If a line in the data holds "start", copy that line out in full.

---*---

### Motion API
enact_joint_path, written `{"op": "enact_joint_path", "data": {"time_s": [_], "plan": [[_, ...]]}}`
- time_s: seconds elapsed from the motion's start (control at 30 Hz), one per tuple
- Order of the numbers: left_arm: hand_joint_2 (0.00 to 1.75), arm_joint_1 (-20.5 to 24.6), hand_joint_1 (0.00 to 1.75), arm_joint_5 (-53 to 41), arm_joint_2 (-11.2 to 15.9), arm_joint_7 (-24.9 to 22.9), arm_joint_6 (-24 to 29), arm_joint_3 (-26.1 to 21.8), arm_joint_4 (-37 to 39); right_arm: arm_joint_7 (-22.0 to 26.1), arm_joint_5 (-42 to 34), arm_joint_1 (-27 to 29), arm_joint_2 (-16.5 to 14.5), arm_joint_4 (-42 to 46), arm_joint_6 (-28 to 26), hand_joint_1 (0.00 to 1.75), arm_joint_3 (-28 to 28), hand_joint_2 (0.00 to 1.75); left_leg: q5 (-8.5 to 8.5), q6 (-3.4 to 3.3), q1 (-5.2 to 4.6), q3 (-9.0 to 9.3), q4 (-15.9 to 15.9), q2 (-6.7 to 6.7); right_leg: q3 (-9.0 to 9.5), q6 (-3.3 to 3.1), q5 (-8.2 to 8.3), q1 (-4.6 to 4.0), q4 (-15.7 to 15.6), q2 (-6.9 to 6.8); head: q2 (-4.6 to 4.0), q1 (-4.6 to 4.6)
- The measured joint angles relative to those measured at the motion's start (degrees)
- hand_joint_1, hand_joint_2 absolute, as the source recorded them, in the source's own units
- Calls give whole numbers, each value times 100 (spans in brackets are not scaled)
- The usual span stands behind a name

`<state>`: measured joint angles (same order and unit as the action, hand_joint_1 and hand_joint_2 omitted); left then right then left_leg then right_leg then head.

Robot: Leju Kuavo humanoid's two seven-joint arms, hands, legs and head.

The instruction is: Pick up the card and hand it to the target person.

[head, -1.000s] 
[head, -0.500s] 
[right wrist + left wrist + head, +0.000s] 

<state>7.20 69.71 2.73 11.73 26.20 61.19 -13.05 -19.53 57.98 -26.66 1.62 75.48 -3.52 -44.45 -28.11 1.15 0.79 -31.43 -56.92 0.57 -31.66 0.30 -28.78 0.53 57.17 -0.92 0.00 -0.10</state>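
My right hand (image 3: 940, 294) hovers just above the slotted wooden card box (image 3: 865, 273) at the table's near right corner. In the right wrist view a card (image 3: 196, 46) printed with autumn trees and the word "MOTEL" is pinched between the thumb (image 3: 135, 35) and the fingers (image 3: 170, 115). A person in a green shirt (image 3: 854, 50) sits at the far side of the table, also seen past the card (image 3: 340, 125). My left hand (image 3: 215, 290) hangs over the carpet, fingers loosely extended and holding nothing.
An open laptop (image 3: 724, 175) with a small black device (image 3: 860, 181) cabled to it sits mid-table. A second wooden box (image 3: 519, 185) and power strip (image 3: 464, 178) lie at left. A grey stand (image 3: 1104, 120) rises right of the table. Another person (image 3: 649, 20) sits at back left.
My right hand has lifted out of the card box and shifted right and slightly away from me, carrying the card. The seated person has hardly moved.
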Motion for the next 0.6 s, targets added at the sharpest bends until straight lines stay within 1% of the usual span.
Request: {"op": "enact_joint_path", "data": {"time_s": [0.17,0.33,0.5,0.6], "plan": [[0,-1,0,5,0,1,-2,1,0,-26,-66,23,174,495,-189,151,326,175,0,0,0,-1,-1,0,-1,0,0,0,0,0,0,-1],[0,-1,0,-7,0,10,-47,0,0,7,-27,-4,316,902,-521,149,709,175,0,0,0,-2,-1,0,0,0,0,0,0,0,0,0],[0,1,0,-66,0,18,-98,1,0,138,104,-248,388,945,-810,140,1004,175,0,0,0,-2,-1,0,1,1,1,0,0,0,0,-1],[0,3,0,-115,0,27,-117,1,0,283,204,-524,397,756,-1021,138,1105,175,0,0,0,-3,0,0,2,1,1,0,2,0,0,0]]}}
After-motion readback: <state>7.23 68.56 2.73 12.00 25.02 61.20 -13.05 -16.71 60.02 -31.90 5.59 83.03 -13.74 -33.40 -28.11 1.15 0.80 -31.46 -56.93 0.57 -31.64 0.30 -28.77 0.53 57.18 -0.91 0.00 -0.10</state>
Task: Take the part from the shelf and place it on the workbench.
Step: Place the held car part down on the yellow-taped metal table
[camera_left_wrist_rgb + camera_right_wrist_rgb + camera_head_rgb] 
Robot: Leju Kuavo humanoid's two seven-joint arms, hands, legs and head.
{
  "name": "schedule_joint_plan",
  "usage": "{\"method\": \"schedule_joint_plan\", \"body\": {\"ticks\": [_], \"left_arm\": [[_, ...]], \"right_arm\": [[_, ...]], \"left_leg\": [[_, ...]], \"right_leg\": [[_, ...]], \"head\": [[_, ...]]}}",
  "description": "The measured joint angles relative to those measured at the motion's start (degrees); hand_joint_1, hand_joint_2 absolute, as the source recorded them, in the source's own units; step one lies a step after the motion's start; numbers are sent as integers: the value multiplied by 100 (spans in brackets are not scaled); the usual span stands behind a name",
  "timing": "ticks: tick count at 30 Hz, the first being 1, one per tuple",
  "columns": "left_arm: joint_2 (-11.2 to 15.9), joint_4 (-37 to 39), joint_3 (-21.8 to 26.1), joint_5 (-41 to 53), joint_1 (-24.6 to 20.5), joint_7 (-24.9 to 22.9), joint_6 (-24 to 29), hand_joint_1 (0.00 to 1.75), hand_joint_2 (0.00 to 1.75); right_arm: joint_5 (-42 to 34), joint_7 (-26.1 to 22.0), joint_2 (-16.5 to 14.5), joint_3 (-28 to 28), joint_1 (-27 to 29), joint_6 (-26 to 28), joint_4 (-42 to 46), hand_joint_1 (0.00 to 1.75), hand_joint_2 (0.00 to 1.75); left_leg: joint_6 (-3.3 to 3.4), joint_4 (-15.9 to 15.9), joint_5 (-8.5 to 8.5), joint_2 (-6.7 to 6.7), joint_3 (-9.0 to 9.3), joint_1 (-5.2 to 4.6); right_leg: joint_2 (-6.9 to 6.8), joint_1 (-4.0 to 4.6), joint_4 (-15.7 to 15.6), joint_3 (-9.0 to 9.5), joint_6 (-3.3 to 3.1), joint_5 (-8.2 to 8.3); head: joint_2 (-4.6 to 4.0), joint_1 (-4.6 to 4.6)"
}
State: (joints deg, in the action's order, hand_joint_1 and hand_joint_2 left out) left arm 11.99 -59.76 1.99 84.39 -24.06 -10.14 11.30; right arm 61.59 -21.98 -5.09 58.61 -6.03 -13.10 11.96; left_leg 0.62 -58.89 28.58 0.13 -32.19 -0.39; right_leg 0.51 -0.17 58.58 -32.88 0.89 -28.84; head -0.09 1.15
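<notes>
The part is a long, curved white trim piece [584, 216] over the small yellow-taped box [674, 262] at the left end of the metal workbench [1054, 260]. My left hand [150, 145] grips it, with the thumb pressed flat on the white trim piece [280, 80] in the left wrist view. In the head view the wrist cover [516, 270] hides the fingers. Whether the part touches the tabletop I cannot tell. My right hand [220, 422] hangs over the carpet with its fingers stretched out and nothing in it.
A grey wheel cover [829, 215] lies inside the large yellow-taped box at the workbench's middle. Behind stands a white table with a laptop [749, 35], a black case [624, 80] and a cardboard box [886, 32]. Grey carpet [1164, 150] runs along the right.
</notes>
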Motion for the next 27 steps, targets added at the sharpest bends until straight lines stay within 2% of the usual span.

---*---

Solution
- time_s: seconds elapsed from the motion's start (control at 30 Hz), one per tuple
- The measured joint angles relative to those measured at the motion's start (degrees)
  "description": "The measured joint angles relative to those measured at the motion's start (degrees); hand_joint_1, hand_joint_2 absolute, as the source recorded them, in the source's own units; step one lies a step after the motion's start; numbers are sent as integers: the value multiplied by 100 (spans in brackets are not scaled); the usual span stands behind a name",

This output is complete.